Cette force contribue au maintien des contacts et joue donc un rôle analogue à celui
qui a été exposé en se référant aux figures précédentes. A titre d'exemple, un tel
dispositif appliqué à un contacteur de calibre nominal de 12 A pourra supporter des
courants efficaces de 5 KA au lieu de 1,7 KA en l'absence des pièces magnétiques de
maintien.
[0044] On notera que, dans les modes d'exécution des figures 6 à 13, qui convient particulièrement
à la réalisation de contacteurs de petits ou moyens calibres, les conducteurs de support
des contacts fixes ne sont pas repliés et n'exercent pas de forces électrodynamiques
de répulsion notables. Toutefois, au niveau de la tache de contact, comme on l'a expliqué
ci-dessus apparaît un effet de striction qui se traduit finalement par des forces
de répulsion que la force supplémentaire de maintien permettra de vaincre, jusqu'à
un certain seuil de courant.
[0045] Il va de soi que les formes de contacts représentées aux différentes figures ne sont
pas limitatives. En particulier, dans le cas où le pont de contact serait de nature
à établir un circuit capacitif, ce qui provoquerait, lors de la fermeture, la naissance
de transitoires de fréquences allant de 500 à 1000Hz par exemple, avec des courants
de crête élevés, les solutions décrites permettraient également de contre-carrer l'effet
de ces transitoires.
[0046] Le dispositif pourrait s'appliquer à des ensembles à contacts simple coupure. La
forme et la disposition de la ou des pièces magnétiques pourraient faire l'objet de
variantes, ainsi que celles de l'ensemble de contact lui-même.
[0047] Pour que les forces de compensation soient importantes, il est avantageux que tous
les entrefers restent relativement faibles en position de fermeture; dans les modes
d'exécution des figures 6 à 10, les entrefers actifs sont définis par la fente du
U.
[0048] Dans un mode de réalisation simplifié du dispositif décrit aux figures 11 à 13 (où
un emboîtement des diverses pièces est obtenu par une forme en V), des pièces correspondant
à celles référencées par 17, 18, 19 pourraient présenter des formes plates ou rectilignes,
des moyens non décrits, mais évidents pour l'homme de l'art, permettant par ailleurs
d'assurer un maintien latéral du pont de contact et des pièces ferro-magnétiques.

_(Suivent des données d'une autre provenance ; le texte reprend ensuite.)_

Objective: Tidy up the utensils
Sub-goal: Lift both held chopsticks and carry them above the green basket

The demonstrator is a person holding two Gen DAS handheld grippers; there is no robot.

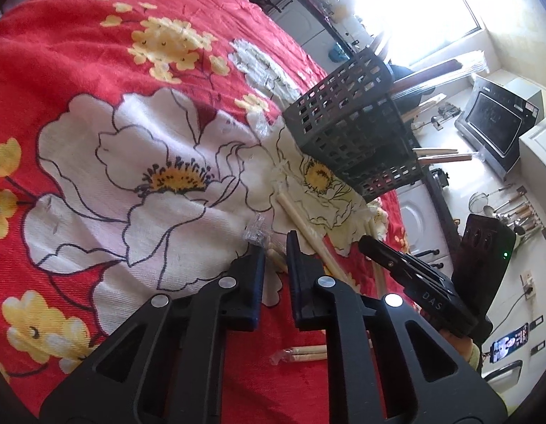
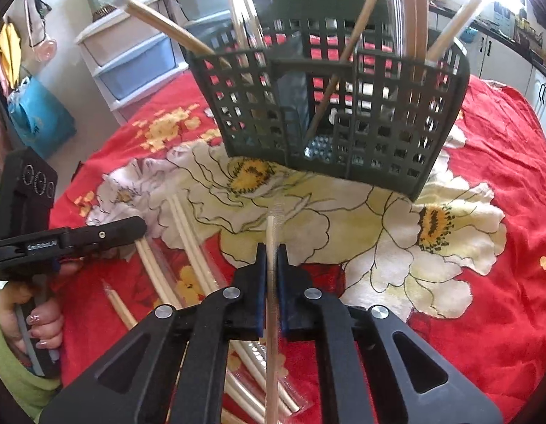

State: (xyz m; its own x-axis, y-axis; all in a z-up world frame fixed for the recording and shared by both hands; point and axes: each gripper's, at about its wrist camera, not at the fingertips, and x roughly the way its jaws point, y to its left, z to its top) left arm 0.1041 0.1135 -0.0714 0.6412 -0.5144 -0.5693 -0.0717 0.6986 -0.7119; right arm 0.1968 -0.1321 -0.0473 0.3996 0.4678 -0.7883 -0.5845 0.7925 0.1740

[0049] Un montage, destiné à l'alimentation d'une charge à sa protection et à la protection
des lignes, et comprenant en série un contacteur conforme à l'invention et,
soit des moyens de détection de courant (par exemple magnéto-thermiques) aptes à commander
l'ouverture du contacteur et un appareil n'effectuant que la limitation,
soit un disjoncteur-limiteur dont l'ouverture provoque également la commande d'ouverture
du contacteur, peut couper sans dommage ni soudure des courants de court-circuit efficaces
présumés de l'ordre de 100 KA, à condition que le disjoncteur ou module limiteur limite
les courants de crête à une valeur inférieure à 40-50 In.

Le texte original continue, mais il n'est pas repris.